Monday, March 4, we will be celebrating Dr. Seuss’s Birthday! Students may come to school dressed representing their favorite Dr. Seuss book! We gave several examples to them during Monday Morning Assembly:
- The Foot Book or Fox in Socks: wear crazy socks
- Cat in the Hat: wear a crazy hat
- Green Eggs and Ham: wear green
- Wacky Wednesday: wear Wacky clothes
- Hooray for Diffendoofer Day!: Hooray for our school – wear school colors
- My Many Colored Days: wear colorful clothes
- I Am Not Going to Get Up Today or Dr. Seuss’s Sleep Book: wear pajamas (winter pjs, no slippers)
- How the Grinch Stole Christmas: wear Christmas colors or clothes
- The Lorax: wear a mustache or Truffula hair!

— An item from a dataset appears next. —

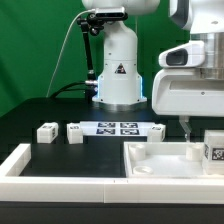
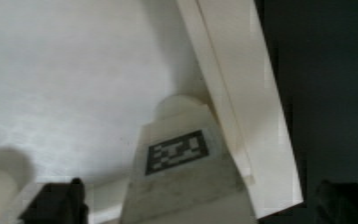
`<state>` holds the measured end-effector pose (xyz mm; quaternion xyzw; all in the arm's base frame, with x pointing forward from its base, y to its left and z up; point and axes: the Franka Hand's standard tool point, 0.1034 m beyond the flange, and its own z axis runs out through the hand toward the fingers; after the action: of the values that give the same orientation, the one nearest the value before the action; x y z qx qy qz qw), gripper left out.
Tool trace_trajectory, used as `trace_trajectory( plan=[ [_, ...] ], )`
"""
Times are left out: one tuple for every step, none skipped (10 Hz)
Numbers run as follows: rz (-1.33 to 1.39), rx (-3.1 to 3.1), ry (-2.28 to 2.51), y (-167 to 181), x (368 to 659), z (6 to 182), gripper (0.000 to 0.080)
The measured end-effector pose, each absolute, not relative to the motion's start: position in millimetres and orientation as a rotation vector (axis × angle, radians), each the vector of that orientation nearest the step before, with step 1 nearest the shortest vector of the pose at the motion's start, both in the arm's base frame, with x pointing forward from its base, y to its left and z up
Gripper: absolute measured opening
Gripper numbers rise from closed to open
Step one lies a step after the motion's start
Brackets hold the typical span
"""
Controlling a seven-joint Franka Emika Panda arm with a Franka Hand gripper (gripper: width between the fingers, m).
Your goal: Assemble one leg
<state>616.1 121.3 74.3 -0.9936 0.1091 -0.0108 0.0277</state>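
We see the arm's gripper point(image 1: 186, 128) lowered over the large white tray-like piece point(image 1: 160, 158) at the near right of the exterior view. One leg point(image 1: 214, 149) stands upright on that piece at the far right edge of the picture, its black-and-white tag facing us. In the wrist view the same leg point(image 2: 190, 150) rises as a white post with its tag on the side, standing beside a raised rim of the tray-like piece point(image 2: 87, 70). The two dark fingertips point(image 2: 53, 203) sit spread wide apart, one on each side of the leg — they hold nothing, and we cannot tell whether either pad touches it.

Two more legs lie on the black table point(image 1: 30, 110) to the left: one point(image 1: 45, 132) farther left, another point(image 1: 76, 132) just beside the end of the marker board point(image 1: 120, 128). The marker board lies flat in the middle of the table, in front of the robot base point(image 1: 118, 75). A white rail point(image 1: 60, 185) runs along the near edge.
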Motion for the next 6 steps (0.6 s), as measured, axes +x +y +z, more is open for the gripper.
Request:
trace_trajectory(
  plan=[
    [-0.035, -3.078, 0.241, 117.8, 616.6, 74.0, 0.0649],
    [-0.036, -3.081, 0.202, 118.1, 616.5, 74.0, 0.0649],
    [-0.036, -3.080, 0.214, 118.2, 616.5, 74.0, 0.0649],
    [-0.036, -3.080, 0.215, 117.9, 616.6, 74.0, 0.0516],
    [-0.036, -3.080, 0.215, 117.9, 616.6, 74.0, 0.0377],
    [-0.036, -3.078, 0.226, 118.0, 616.5, 74.0, 0.0377]
  ],
)
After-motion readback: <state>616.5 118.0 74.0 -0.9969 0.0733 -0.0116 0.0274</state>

- The Sneetches: wear yellow
- Oh, the Places You’ll Go!: wear clothes representing a favorite place
Or come as one of Dr. Seuss’s many characters!
Held annually on March 2nd, Dr. Seuss Day is a holiday that celebrates the birthday of Theodor Seuss Geisel – otherwise known by the pen name by which he authored children’s books: Dr. Seuss. During the 1990s, the National Education Association advocated for a day to celebrate reading all over the United States. In 1998, it started Read Across America and decided to hold it on the same day as Dr. Seuss’ birthday.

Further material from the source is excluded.